Fellow Fil-Am and teacher-coach Vince Zabala, 31, who grew up in Carson City, California, obtained his master’s degree in Education from the University of Hawaii. He initially took up Business Sociology but felt a strong pull toward a teaching career.
“I never thought of teaching. My mom’s a nurse and my dad didn’t finish college. But they always sort of instilled in me the importance of education,” said Zabala via an online voice call.
“Like Bianca, I feel like I’ve come full circle because four years ago, when I was still in California and still teaching, I actually wanted to come to the Philippines and immerse myself in the culture and learn more about its history and deepen my roots,” said Zabala, a senior coach and leadership training officer for Teach for Malaysia.
Unlike Nepales and Zabala, who became his friends during the program, Michael Ramos of Teach For the Philippines (TFP) did not have the encouragement of his family for his chosen career. Ramos’ parents were not very enthusiastic when he left the corporate world for education.
An Ateneo de Manila University student from elementary school to college, Ramos was expected to pursue a more lucrative profession. But he believed he would grow more and be a better person joining the global TFA network.
Now good friends, the three hold monthly online video conferences to update each other on the latest developments in their respective posts.
The strong bond formed by the three educators from varying backgrounds exemplifies the foremost goal of Learning Differences to cater to all types of individuals in schools most in need.
Halfway through this fellowship, Ramos’ resolve to embrace the diversity of all students, an integral part of the program, was challenged.
In his blog post for Teach For America’s website, Ramos said Shylynne, a partner teacher from a local school, sought his help for 12-year-old Ricky (not his real name) who had a reputation as a “difficult” student. Ricky often ignored his teachers, had tantrums in class and bullied his classmates.
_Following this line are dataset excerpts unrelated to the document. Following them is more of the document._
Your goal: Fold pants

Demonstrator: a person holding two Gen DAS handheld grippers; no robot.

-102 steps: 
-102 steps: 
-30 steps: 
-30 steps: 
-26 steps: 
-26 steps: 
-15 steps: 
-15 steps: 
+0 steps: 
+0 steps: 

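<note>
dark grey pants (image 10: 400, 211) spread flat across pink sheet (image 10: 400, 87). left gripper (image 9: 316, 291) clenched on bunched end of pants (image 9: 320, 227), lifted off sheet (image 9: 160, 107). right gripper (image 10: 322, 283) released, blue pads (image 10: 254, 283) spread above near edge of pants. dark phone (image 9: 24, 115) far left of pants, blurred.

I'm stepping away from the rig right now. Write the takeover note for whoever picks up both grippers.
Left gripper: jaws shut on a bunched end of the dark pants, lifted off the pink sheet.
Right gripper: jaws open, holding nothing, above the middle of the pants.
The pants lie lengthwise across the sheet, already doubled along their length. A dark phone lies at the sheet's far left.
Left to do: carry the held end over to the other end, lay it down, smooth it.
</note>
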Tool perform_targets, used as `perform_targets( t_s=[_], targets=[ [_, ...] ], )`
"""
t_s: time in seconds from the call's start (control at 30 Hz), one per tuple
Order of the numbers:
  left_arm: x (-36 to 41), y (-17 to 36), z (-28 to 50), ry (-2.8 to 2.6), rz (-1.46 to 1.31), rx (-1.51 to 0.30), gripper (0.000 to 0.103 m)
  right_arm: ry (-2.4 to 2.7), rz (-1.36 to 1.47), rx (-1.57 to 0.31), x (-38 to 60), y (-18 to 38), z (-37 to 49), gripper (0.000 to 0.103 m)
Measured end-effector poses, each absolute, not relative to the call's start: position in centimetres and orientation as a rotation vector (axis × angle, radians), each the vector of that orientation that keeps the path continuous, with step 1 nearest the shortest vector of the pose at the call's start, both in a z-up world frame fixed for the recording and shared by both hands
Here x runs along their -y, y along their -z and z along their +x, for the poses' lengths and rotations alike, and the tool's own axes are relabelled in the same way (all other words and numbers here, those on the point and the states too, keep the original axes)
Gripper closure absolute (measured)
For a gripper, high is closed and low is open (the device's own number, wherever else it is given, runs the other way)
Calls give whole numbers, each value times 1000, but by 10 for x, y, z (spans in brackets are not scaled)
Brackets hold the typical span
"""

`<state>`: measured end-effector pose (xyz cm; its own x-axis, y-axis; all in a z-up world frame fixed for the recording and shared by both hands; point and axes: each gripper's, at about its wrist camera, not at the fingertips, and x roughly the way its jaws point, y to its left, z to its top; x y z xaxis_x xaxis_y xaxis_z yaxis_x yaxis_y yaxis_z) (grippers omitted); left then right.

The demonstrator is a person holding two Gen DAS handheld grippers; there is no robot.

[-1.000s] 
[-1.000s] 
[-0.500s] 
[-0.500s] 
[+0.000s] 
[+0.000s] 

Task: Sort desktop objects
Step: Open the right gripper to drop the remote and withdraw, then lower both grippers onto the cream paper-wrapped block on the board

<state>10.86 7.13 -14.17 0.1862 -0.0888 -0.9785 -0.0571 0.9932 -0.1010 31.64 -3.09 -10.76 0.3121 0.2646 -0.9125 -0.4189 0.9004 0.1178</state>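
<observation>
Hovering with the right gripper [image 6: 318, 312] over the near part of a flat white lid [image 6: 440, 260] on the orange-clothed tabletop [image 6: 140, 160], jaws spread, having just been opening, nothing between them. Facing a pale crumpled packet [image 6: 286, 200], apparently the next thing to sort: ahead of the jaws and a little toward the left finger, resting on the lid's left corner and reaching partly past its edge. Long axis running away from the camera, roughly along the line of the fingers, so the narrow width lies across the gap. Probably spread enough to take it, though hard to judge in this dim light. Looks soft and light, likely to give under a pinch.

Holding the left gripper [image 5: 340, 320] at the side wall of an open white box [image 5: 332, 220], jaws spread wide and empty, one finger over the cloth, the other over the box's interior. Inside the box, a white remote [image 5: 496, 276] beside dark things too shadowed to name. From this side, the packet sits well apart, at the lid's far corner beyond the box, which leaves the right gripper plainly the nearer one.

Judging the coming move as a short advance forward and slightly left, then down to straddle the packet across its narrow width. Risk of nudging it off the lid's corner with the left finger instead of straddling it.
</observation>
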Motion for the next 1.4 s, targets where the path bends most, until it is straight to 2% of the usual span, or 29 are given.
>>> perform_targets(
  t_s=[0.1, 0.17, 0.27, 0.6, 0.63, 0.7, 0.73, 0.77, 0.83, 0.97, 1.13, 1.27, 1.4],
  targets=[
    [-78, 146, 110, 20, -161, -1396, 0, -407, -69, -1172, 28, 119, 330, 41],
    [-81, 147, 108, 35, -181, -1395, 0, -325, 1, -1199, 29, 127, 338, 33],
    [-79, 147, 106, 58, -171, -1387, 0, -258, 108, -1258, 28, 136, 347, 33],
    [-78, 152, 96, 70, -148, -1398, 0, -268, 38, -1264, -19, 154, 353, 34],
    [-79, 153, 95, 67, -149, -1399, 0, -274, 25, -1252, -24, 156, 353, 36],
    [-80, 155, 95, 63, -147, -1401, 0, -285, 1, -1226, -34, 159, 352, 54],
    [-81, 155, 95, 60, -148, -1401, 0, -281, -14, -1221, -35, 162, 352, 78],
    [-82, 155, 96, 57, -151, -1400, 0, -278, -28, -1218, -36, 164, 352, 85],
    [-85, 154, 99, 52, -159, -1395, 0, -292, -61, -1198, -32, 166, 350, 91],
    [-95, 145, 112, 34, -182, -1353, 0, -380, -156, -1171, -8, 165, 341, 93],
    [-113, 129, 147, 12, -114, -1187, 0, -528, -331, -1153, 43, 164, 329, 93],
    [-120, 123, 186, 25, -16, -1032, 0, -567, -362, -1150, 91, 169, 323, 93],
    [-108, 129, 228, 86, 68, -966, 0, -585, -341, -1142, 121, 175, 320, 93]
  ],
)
The two teachers worked together to highlight Ricky’s good qualities while looking into the student’s problem.
“Instead of reacting to his wrongdoing, Shylynne highlighted his good deeds through stronger positive reinforcement. She discovered that Ricky liked plants so, to redirect Ricky’s tantrums and bullying, she assigned him to care for the mini class garden,” Ramos wrote.
The effect was remarkable. Ricky became invested in his “job” and more motivated in class. He was praised by his teacher and earned the respect of his classmates and peers for making the plants thrive. Shylynne also got the support of Ricky’s mother for this new approach.
Ricky blossomed after his teacher took the time to understand his needs and adjust her teaching to meet them.
For Ramos, the story showed why it was critical for all educators to understand neurodiversity and “teach to the edges.”
“All students can achieve if we believe in them and work with them,” Ramos said.